=== WHAT TO WORK ON ===
Wherever a picture sits, omit it. Output the rest of the listing exactly.

=== SUPPLIED MATERIAL ===
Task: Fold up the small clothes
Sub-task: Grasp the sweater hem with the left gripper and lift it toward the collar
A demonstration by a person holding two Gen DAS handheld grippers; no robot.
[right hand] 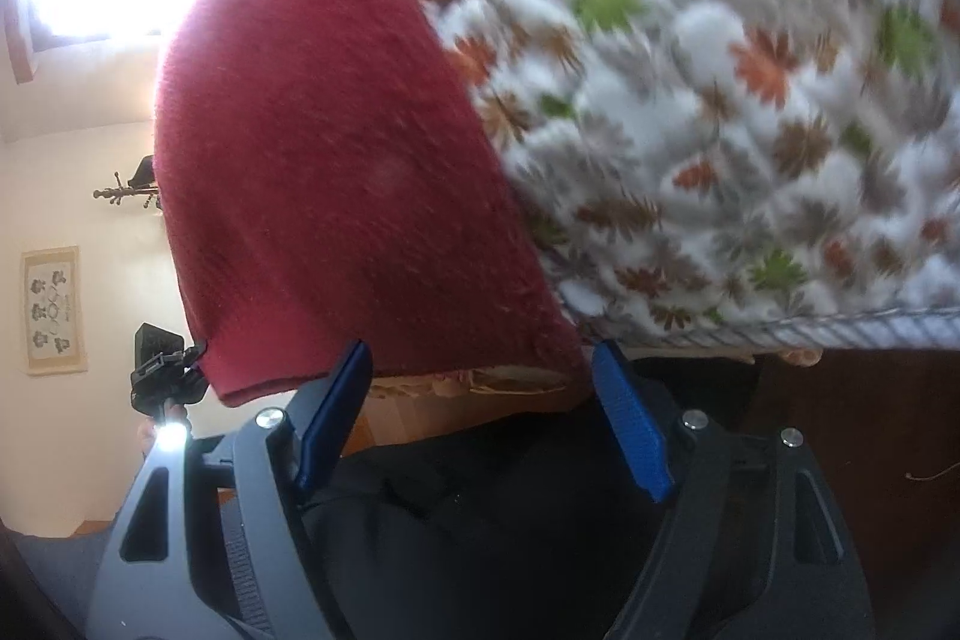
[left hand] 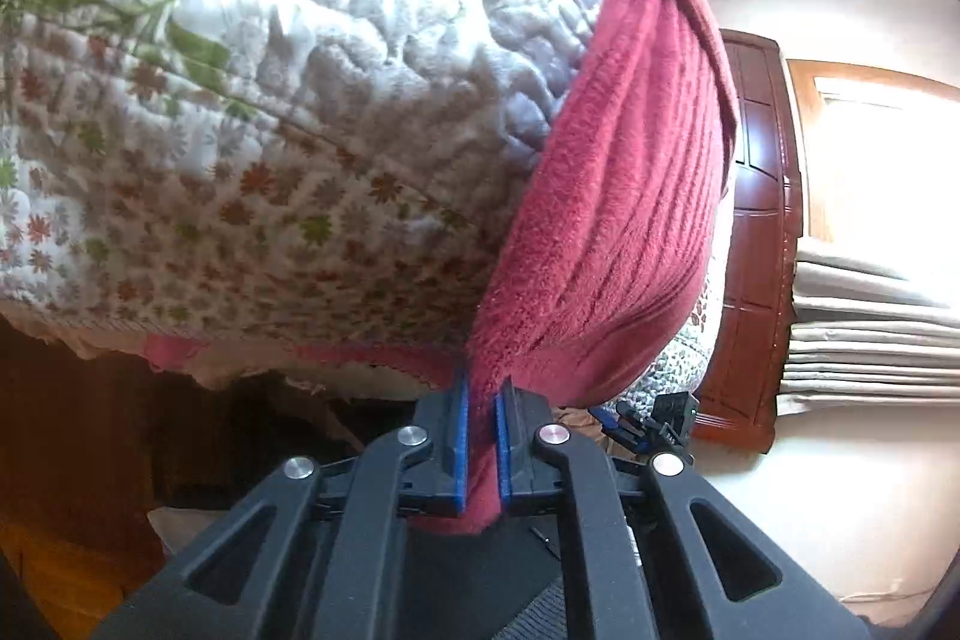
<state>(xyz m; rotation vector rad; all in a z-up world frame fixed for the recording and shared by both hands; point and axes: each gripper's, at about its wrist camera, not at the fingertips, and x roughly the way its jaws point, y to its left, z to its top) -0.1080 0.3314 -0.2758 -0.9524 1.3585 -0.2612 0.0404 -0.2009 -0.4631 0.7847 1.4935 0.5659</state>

=== SOLUTION FOR THIS PROBLEM ===
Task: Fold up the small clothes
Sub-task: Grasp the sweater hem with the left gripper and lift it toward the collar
A demonstration by a person holding two Gen DAS handheld grippers; no robot.
[right hand] 
[left hand] 
<state>(xyz m; rotation vector rad; all in a z-up world frame fixed for the recording and shared by both hands; point and axes: each gripper's, at about its wrist camera, not at the fingertips, and x roughly the way its jaws point, y to its left, z to its top) -0.1080 0.3314 -0.2758 -0.9524 1.3585 -0.2612 0.0404 -0.2009 -0.4631 0.7847 1.4935 0.5659</state>

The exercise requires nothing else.